_Records provided:_
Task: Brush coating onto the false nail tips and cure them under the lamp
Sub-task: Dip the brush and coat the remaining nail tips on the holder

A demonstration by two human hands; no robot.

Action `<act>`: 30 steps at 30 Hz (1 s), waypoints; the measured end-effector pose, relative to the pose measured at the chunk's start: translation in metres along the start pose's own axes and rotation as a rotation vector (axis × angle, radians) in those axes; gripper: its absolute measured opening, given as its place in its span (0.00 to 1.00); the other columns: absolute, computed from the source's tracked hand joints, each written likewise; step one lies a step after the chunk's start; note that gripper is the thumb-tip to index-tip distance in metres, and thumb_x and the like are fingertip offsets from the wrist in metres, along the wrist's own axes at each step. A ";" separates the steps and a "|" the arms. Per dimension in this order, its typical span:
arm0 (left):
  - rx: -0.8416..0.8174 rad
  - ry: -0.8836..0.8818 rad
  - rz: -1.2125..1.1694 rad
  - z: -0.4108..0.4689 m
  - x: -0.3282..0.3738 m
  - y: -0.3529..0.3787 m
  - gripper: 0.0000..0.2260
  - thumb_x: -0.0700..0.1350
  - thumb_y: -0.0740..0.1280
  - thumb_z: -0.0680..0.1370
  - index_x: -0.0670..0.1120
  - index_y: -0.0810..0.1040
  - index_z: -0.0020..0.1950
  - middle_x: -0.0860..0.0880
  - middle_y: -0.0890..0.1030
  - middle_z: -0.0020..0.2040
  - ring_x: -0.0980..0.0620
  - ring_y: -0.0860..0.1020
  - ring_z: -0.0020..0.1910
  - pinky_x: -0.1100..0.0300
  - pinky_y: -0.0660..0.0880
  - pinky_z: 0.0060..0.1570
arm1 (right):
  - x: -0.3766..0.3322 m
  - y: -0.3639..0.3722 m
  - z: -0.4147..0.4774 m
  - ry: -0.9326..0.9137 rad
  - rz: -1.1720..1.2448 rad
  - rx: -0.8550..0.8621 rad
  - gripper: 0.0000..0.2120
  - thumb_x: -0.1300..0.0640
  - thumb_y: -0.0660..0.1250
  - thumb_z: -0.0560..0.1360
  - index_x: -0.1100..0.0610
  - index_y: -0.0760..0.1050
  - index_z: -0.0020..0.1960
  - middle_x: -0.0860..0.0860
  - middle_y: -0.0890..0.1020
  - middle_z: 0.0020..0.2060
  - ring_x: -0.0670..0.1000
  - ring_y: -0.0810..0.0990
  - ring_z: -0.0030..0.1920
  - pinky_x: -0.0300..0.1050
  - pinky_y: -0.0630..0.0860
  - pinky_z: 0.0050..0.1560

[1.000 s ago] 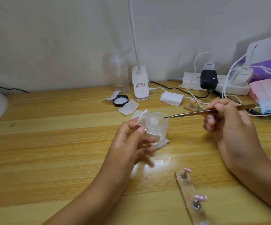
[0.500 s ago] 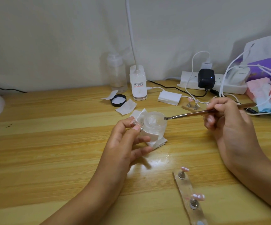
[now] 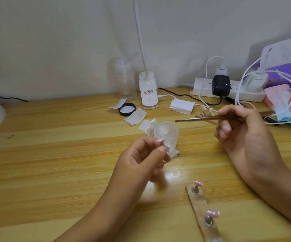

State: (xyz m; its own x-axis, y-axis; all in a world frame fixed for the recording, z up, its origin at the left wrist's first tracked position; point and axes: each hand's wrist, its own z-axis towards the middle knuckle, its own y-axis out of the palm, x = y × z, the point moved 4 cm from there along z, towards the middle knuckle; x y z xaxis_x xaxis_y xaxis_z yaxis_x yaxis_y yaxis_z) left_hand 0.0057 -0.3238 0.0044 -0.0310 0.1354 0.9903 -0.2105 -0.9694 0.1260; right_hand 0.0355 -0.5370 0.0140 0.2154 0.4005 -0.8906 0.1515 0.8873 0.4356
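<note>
Left hand: thumb and forefinger pinch a small pale false nail tip, blurred, just before the clear round coating jar on the wooden counter.
Right hand: grips a thin brown-handled brush, tip beyond the jar.
Hazards: coating dripping onto fingers; right forearm sweeping the clear strip of mounted pink tips.

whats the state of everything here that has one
jar, open, upright
black lid, lying inside up
brush, held level, tip toward the jar
right grip, holds the brush
left grip, pinches a small pale piece, blurred
nail tips, mounted, untouched
black adapter, plugged in, light on
bottle, capped, upright
</note>
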 end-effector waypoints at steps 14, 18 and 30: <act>-0.080 0.022 0.173 -0.004 0.001 0.005 0.02 0.47 0.71 0.71 0.55 0.83 0.41 0.57 0.82 0.38 0.63 0.77 0.36 0.72 0.72 0.35 | 0.004 0.010 -0.002 0.096 0.061 -0.074 0.14 0.57 0.59 0.80 0.55 0.75 0.36 0.48 0.72 0.27 0.45 0.71 0.27 0.36 0.71 0.30; -0.083 0.012 0.177 -0.004 0.000 0.005 0.02 0.47 0.71 0.71 0.54 0.83 0.41 0.58 0.80 0.37 0.63 0.75 0.34 0.70 0.72 0.35 | 0.003 0.013 -0.006 0.048 -0.007 -0.120 0.18 0.62 0.53 0.80 0.54 0.73 0.35 0.50 0.73 0.27 0.46 0.72 0.27 0.36 0.71 0.29; -0.094 0.017 0.181 -0.003 0.000 0.006 0.03 0.47 0.71 0.71 0.55 0.83 0.40 0.57 0.81 0.38 0.62 0.76 0.36 0.70 0.72 0.36 | 0.004 0.009 -0.005 -0.046 -0.106 -0.112 0.14 0.61 0.55 0.79 0.54 0.73 0.37 0.48 0.75 0.28 0.46 0.73 0.29 0.35 0.72 0.31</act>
State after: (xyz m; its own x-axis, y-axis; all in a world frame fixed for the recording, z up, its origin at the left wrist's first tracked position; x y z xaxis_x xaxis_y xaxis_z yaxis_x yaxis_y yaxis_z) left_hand 0.0012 -0.3293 0.0054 -0.0926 -0.0352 0.9951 -0.2904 -0.9550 -0.0608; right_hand 0.0328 -0.5259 0.0135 0.2485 0.2950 -0.9226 0.0676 0.9449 0.3203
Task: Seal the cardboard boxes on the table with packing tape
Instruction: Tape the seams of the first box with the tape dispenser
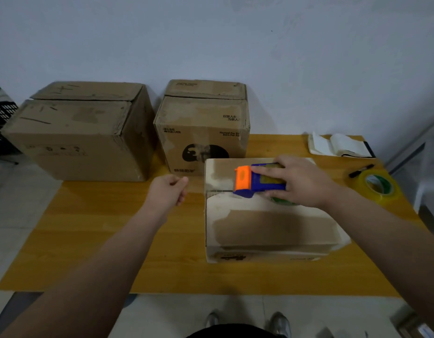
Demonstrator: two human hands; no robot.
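Right hand (301, 181) is clamped down over the tape dispenser (257, 180), palm on its blue body, and the dispenser sits on top of the near box (272, 228), right under that hand. Left hand (168, 191) hovers above the desk (113, 240), apart from everything, fingers loosely curled with nothing in them that I can see. What matters here is the seam (218, 190). It runs straight across the lid from my left hand's side to my right hand's side, and the dispenser lies along that same line. Its orange nose points at my left hand and sits close to the box edge on that side. So I reckon the coming stroke has to follow that line, with my right hand doing the pulling. My left hand is just off the box's near-side edge and is the nearer one to pin that end down. I can't tell whether tape already lies on the seam. Beyond my left hand wait the large box (77, 137) and the printed box (201, 125), flaps closed, and a spare tape roll (378, 187) lies just past my right wrist.
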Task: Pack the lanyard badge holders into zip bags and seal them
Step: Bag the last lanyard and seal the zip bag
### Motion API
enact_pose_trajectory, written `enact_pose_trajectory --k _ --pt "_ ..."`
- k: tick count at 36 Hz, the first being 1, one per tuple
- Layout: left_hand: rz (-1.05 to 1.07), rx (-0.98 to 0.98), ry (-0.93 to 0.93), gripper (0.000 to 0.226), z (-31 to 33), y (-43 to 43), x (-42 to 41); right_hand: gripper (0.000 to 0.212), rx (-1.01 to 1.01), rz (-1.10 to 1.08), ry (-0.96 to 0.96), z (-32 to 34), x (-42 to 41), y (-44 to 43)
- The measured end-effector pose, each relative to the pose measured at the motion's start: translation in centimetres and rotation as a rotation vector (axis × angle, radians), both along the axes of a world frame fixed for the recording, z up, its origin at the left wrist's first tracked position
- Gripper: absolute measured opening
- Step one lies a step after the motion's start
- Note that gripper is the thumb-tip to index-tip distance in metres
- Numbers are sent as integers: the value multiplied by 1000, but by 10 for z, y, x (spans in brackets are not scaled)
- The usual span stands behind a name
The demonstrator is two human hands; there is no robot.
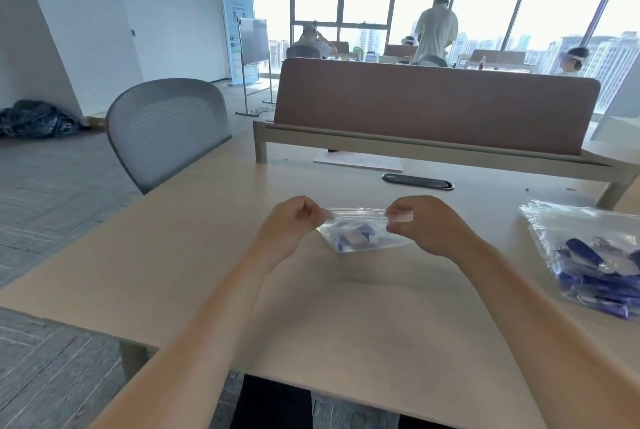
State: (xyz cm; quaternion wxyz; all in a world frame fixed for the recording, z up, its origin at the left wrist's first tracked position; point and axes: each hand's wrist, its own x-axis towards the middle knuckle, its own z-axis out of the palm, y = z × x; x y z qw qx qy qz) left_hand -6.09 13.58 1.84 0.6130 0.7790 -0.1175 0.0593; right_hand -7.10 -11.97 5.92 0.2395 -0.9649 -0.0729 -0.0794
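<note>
A small clear zip bag hangs just above the desk, held up by its top strip. Inside it lies a folded blue lanyard with a clear badge holder. My left hand pinches the strip's left end. My right hand pinches its right end between thumb and fingers. Whether the zip strip is closed along its length is too blurred to tell.
A larger clear bag with several blue lanyard badge holders lies at the right edge of the desk. A black cable grommet, a white sheet and a brown divider screen stand behind. A grey chair is on the left.
</note>
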Motion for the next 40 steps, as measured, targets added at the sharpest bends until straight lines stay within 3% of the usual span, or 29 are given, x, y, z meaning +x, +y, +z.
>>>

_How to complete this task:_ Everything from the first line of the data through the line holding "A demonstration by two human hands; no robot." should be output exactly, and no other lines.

_Result below:_
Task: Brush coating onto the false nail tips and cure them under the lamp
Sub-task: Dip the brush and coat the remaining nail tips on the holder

A demonstration by two human hands; no robot.

Nothing else is needed for this exercise.